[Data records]

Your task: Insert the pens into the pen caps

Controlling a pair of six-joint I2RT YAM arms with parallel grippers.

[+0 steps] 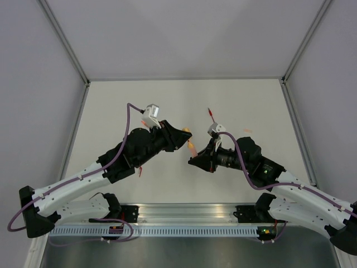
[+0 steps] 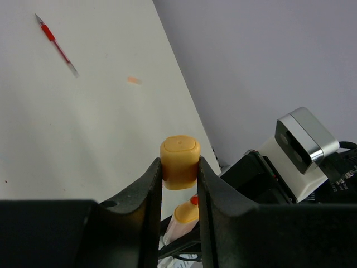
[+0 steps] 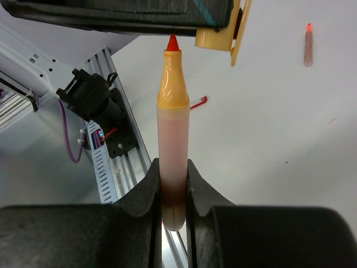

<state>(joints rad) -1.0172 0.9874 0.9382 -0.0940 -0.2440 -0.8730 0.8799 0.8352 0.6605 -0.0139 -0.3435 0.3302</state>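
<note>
Over the table (image 1: pixel 262 100) centre, top view: left gripper (image 1: pixel 186 134) and right gripper (image 1: pixel 194 159) face each other, tips close. Left gripper has the orange cap (image 1: pixel 187 131) at its tip. Right gripper carries the orange-peach pen (image 1: pixel 191 148), which points toward the cap; contact can't be told from this height. Red pen (image 1: pixel 211 113) lies loose on the table beyond the right gripper, apart from both.

Left wrist view: fingers (image 2: pixel 148 192) are clamped on the orange cap (image 2: pixel 179 159), one each side, closed end toward the camera. Below the cap, in the gap, the tip of the orange-peach pen (image 2: pixel 186 215) shows with its red nib just under the cap. Red pen (image 2: pixel 56 47) lies far off on the table, upper left.

Right wrist view: fingers (image 3: pixel 142 192) are clamped on the lower barrel of the orange-peach pen (image 3: pixel 172 123), which stands upright in frame with the nib on top. Nib sits just beside the orange cap (image 3: pixel 215 38), not inside it. A pinkish stick (image 3: pixel 308 47) with a red end lies on the table, upper right; pen or cap, can't tell.
</note>
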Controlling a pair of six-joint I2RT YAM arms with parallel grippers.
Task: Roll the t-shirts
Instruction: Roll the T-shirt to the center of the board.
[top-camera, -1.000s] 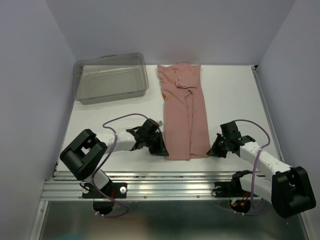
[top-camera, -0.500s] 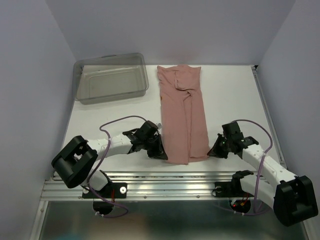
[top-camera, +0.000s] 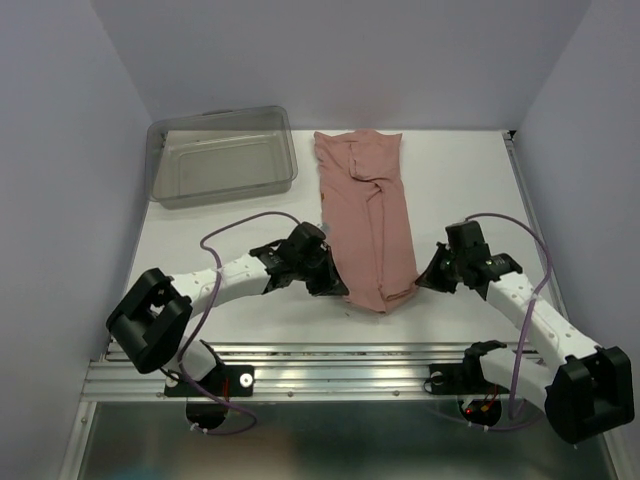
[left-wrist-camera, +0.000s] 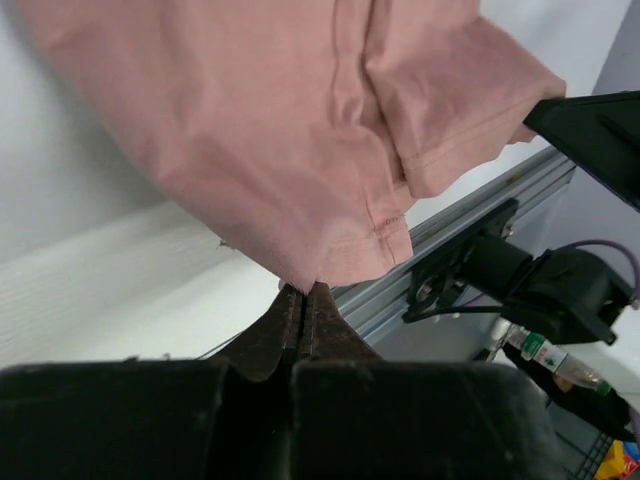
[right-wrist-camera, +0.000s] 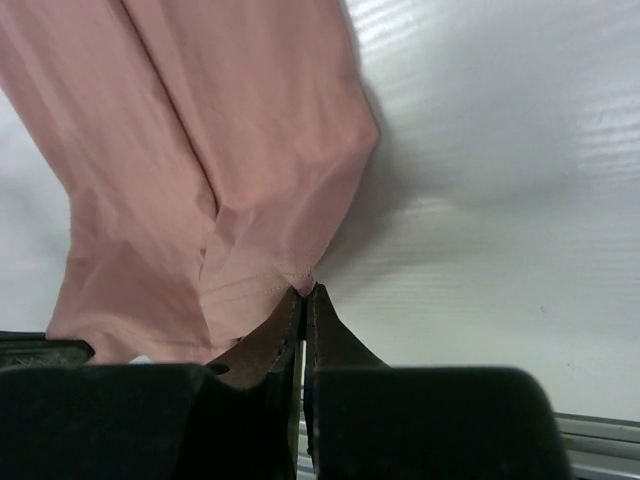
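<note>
The dusty-pink t-shirt (top-camera: 367, 215) lies folded into a long narrow strip down the middle of the white table, collar end far, hem end near. My left gripper (top-camera: 340, 290) is shut on the hem's left corner (left-wrist-camera: 330, 265), and my right gripper (top-camera: 422, 283) is shut on the hem's right corner (right-wrist-camera: 290, 280). Both corners are lifted off the table, so the near end curls up. In the left wrist view the t-shirt (left-wrist-camera: 280, 120) hangs above the closed fingertips. No print shows.
A clear grey plastic bin (top-camera: 222, 155) stands at the far left of the table. The aluminium rail (top-camera: 330, 365) runs along the near edge below the hem. Purple walls close in on both sides.
Both grippers have lifted the hem corners and carried them away from the near edge toward the far side. The shirt's near end now curls up off the table.
</note>
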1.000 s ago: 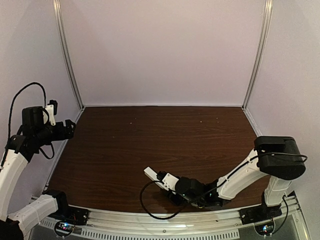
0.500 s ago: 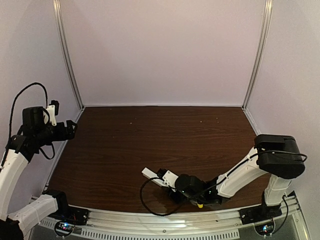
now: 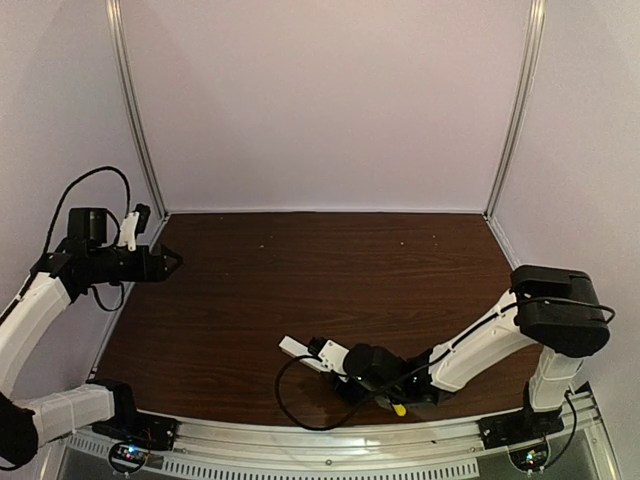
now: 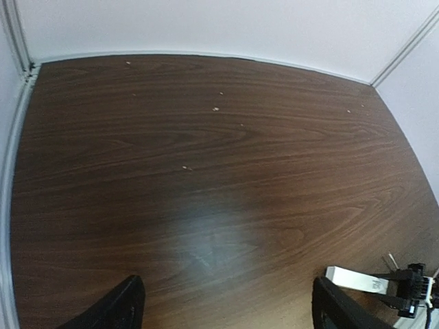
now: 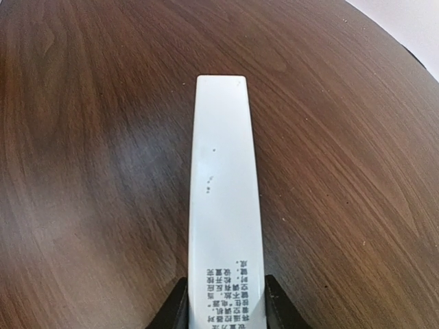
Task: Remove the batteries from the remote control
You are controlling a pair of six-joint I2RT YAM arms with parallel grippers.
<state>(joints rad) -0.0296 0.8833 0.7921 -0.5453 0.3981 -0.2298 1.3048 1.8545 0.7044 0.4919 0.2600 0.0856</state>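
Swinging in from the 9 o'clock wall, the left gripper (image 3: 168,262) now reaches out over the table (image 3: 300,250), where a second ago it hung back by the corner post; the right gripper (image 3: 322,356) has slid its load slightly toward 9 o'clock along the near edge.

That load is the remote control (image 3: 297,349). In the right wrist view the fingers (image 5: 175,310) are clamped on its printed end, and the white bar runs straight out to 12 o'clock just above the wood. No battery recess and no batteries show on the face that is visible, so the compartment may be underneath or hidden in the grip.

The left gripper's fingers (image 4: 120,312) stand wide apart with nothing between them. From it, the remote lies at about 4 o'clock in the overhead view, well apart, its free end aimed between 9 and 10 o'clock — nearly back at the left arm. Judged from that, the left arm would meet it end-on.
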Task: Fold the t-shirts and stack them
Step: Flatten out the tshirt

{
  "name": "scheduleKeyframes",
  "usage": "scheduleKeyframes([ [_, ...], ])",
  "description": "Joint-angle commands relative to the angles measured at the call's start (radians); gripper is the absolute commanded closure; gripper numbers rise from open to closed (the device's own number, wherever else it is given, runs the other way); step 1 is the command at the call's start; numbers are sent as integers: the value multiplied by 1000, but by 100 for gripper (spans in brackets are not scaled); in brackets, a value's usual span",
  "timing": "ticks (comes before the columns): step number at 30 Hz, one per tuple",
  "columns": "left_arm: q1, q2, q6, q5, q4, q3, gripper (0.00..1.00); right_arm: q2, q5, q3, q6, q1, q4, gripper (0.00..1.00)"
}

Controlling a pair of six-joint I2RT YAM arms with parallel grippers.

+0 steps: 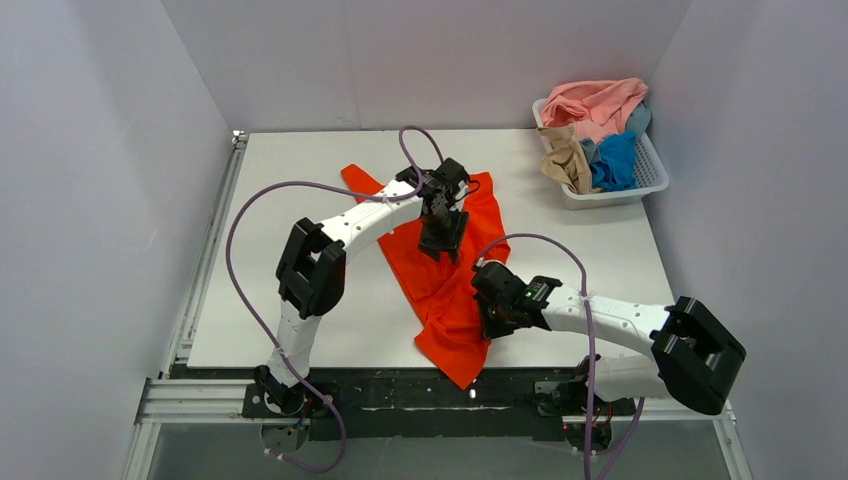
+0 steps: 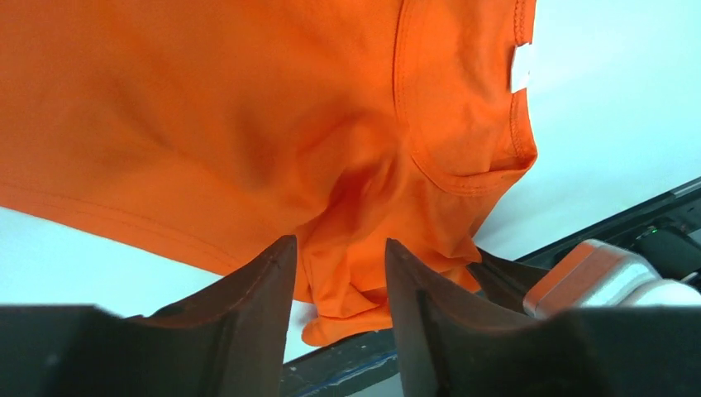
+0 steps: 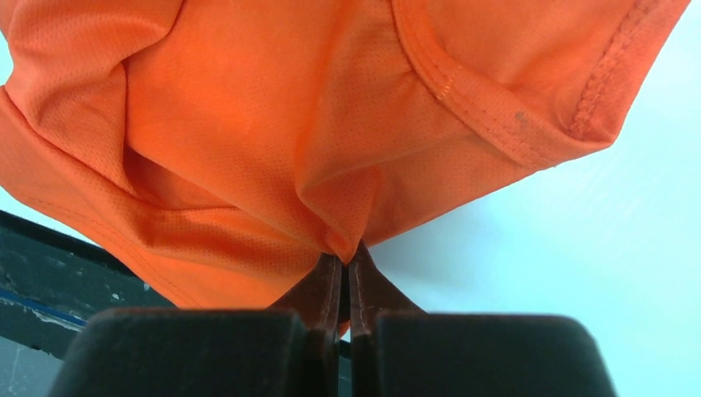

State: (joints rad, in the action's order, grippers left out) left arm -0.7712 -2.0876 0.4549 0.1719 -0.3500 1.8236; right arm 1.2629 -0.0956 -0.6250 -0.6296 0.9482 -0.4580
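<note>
The bright orange-red t-shirt [image 1: 440, 290] lies crumpled across the middle of the table, and its near end hangs over the front edge. My left gripper [image 1: 441, 238] is over the shirt's upper part. Its jaws are open, with bunched cloth [image 2: 248, 124] showing between and beyond them in the left wrist view [image 2: 339, 246]. My right gripper [image 1: 491, 318] is at the shirt's right side near the front. It is shut on a pinch of the orange cloth [image 3: 248, 149], close to a stitched hem, in the right wrist view [image 3: 345, 258].
A white slatted basket [image 1: 622, 196] stands at the back right. It holds a salmon pink shirt [image 1: 595, 105], a tan-beige shirt [image 1: 565, 160] and a blue shirt [image 1: 615, 160]. The black rail [image 1: 400, 390] runs along the table's front edge.
</note>
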Motion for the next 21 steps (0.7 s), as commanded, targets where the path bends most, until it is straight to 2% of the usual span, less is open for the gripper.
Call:
scheduleKeyframes([
  [1, 8, 3, -68, 24, -224, 60, 46, -2, -18, -5, -20, -15, -9, 99],
  [3, 20, 44, -61, 4, -220, 22, 33, 6, -15, -4, -26, -17, -10, 99],
  [4, 36, 74, -38, 5, -210, -8, 24, 10, -14, -3, -27, -17, -9, 99],
  [5, 58, 108, -19, 23, -191, -45, 10, 16, -11, -3, -26, -17, -6, 99],
  [6, 88, 148, 5, 45, -161, -89, 3, 24, -10, -1, -26, -17, -5, 99],
  [10, 222, 274, 113, 91, -15, -323, 2, 46, 1, -4, -25, -17, -4, 99],
  [15, 361, 286, 196, 141, 113, -454, 2, 57, 5, 1, -24, -19, -5, 99],
  [21, 407, 175, 231, 196, 158, -398, 26, 87, 2, 0, -30, -19, -7, 99],
])
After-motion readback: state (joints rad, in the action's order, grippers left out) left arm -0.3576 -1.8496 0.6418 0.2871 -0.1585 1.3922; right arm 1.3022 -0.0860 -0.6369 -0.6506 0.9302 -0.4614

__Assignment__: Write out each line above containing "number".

__Task output__:
  "description": "Joint-angle commands relative to the angles measured at the call's start (radians); gripper is the absolute commanded closure; gripper numbers rise from open to closed (the device's own number, wherever else it is given, runs the other way); step 1 is the command at the call's start; numbers are sent as integers: the value multiplied by 1000, but by 100 for gripper (spans in brackets are not scaled); in brackets, a value's usual span",
  "timing": "ticks (comes before the columns): step number at 30 Hz, one per tuple",

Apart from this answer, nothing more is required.